Prompt: Exact reproduction of the listing is required. Pictures are not reproduced.

Data block:

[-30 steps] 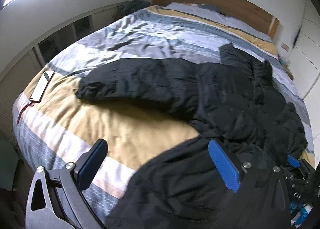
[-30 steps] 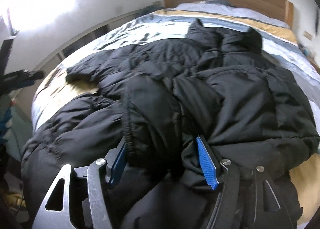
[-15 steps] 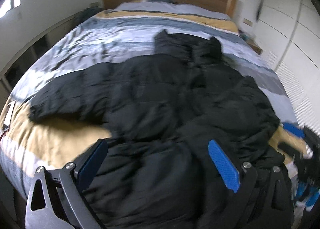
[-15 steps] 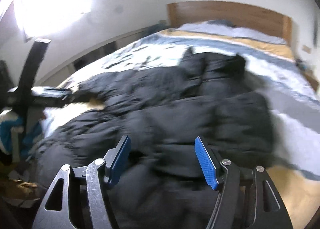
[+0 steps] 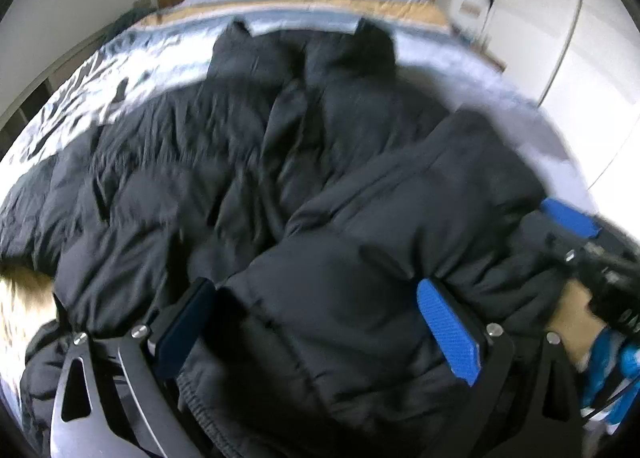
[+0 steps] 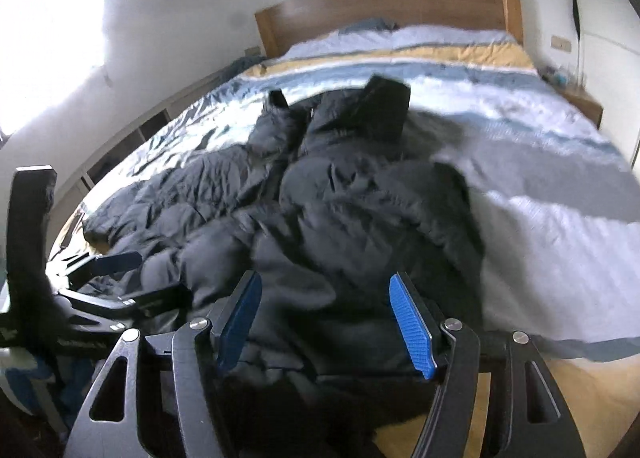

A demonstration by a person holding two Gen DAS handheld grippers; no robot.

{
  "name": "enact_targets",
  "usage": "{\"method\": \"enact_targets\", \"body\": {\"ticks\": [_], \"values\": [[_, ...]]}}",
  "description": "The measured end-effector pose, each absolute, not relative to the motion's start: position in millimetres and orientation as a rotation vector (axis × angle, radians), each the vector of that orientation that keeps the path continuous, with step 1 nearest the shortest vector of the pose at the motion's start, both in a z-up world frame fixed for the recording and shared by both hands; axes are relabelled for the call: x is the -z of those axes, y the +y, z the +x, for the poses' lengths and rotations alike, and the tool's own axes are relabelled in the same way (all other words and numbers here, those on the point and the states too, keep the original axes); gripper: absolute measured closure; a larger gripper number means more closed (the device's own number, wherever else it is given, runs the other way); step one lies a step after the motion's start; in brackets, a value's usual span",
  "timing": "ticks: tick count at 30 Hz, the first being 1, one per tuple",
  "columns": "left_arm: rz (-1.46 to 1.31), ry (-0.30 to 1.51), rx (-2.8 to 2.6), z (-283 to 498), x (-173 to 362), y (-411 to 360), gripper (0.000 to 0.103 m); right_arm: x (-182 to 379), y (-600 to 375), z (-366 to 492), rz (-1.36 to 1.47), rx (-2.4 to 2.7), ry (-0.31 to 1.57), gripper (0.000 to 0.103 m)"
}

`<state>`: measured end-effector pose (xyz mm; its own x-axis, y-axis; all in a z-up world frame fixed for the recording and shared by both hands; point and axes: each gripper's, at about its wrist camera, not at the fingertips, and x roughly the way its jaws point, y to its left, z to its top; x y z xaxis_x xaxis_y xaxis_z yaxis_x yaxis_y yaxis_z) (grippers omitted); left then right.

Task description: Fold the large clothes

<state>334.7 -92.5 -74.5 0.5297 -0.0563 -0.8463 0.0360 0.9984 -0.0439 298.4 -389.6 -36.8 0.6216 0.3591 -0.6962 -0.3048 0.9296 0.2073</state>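
Note:
A black puffer jacket (image 5: pixel 280 177) lies spread on the striped bed (image 6: pixel 540 197), collar toward the headboard. My left gripper (image 5: pixel 314 286) is low over its near right part. Its jaws stand wide, and a thick fold with a ribbed cuff bulges between them without being pinched. In the right wrist view the jacket (image 6: pixel 340 209) lies ahead. My right gripper (image 6: pixel 325 278) is open over the jacket's near edge, nothing clamped. The left gripper (image 6: pixel 160 276) shows at the jacket's left. The right gripper (image 5: pixel 568 234), held by a hand (image 5: pixel 572 310), shows at its right edge.
A wooden headboard (image 6: pixel 380 9) and pillows close the far end of the bed. White wardrobe doors (image 5: pixel 560 57) stand to the right, with a nightstand (image 6: pixel 580 101) beside the bed. A low shelf unit (image 6: pixel 132 137) runs along the left wall under a bright window.
My left gripper swung right from the bare yellow bedding and dropped onto the jacket's fold. My right gripper drew away to the right, off the sleeve that was between its jaws.

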Motion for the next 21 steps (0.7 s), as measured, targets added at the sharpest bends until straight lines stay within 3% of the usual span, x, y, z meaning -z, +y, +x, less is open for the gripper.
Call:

Solution to the exercise:
[-30 steps] 
[-30 steps] 
[-15 steps] 
[-15 steps] 
[+0 steps] 
[+0 steps] 

A demonstration by a person holding two Gen DAS handheld grippers; no robot.

{
  "name": "enact_targets",
  "usage": "{\"method\": \"enact_targets\", \"body\": {\"ticks\": [_], \"values\": [[_, ...]]}}",
  "description": "The measured end-effector pose, each absolute, not relative to the motion's start: position in millimetres and orientation as a rotation vector (axis × angle, radians), each the vector of that orientation that keeps the path continuous, with step 1 nearest the shortest vector of the pose at the motion's start, both in a z-up world frame fixed for the recording and shared by both hands; axes are relabelled for the call: x is the -z of those axes, y the +y, z the +x, for the poses' lengths and rotations alike, and the tool's own axes are relabelled in the same way (all other words and numbers here, those on the point and the states too, keep the original axes); gripper: absolute measured closure; a larger gripper number means more closed (the device's own number, wherever else it is given, runs the other way); step one lies a step after the motion's start; in brackets, a value's usual span",
  "timing": "ticks: tick count at 30 Hz, the first being 1, one per tuple",
  "columns": "left_arm: rz (-1.46 to 1.31), ry (-0.30 to 1.51), rx (-2.8 to 2.6), z (-283 to 498), x (-173 to 362), y (-411 to 360), gripper (0.000 to 0.103 m); right_arm: x (-182 to 379), y (-600 to 375), z (-366 to 492), rz (-1.36 to 1.47), rx (-2.4 to 2.7), ry (-0.31 to 1.57), gripper (0.000 to 0.103 m)"
}

`<state>`: measured end-effector pose (xyz mm; its own x-axis, y-axis; all in a z-up world frame fixed for the recording and shared by both hands; point and axes: each gripper's, at about its wrist camera, not at the fingertips, and x roughly the way its jaws point, y to its left, z to its top; x y z xaxis_x xaxis_y xaxis_z yaxis_x yaxis_y yaxis_z) (grippers omitted); left then right.

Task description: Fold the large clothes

<state>334.7 -92.5 -74.5 0.5297 -0.0563 -0.8463 0.0360 0.9984 -0.0439 298.4 -389.6 -36.8 0.6216 0.3591 -0.6962 -0.3048 0.9296 0.2073</state>
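Note:
A black puffer jacket (image 5: pixel 280 177) lies spread on the striped bed (image 6: pixel 540 197), collar toward the headboard. My left gripper (image 5: pixel 314 286) is low over its near right part. Its jaws stand wide, and a thick fold with a ribbed cuff bulges between them without being pinched. In the right wrist view the jacket (image 6: pixel 340 209) lies ahead. My right gripper (image 6: pixel 325 278) is open over the jacket's near edge, nothing clamped. The left gripper (image 6: pixel 160 276) shows at the jacket's left. The right gripper (image 5: pixel 568 234), held by a hand (image 5: pixel 572 310), shows at its right edge.
A wooden headboard (image 6: pixel 380 9) and pillows close the far end of the bed. White wardrobe doors (image 5: pixel 560 57) stand to the right, with a nightstand (image 6: pixel 580 101) beside the bed. A low shelf unit (image 6: pixel 132 137) runs along the left wall under a bright window.
My left gripper swung right from the bare yellow bedding and dropped onto the jacket's fold. My right gripper drew away to the right, off the sleeve that was between its jaws.
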
Motion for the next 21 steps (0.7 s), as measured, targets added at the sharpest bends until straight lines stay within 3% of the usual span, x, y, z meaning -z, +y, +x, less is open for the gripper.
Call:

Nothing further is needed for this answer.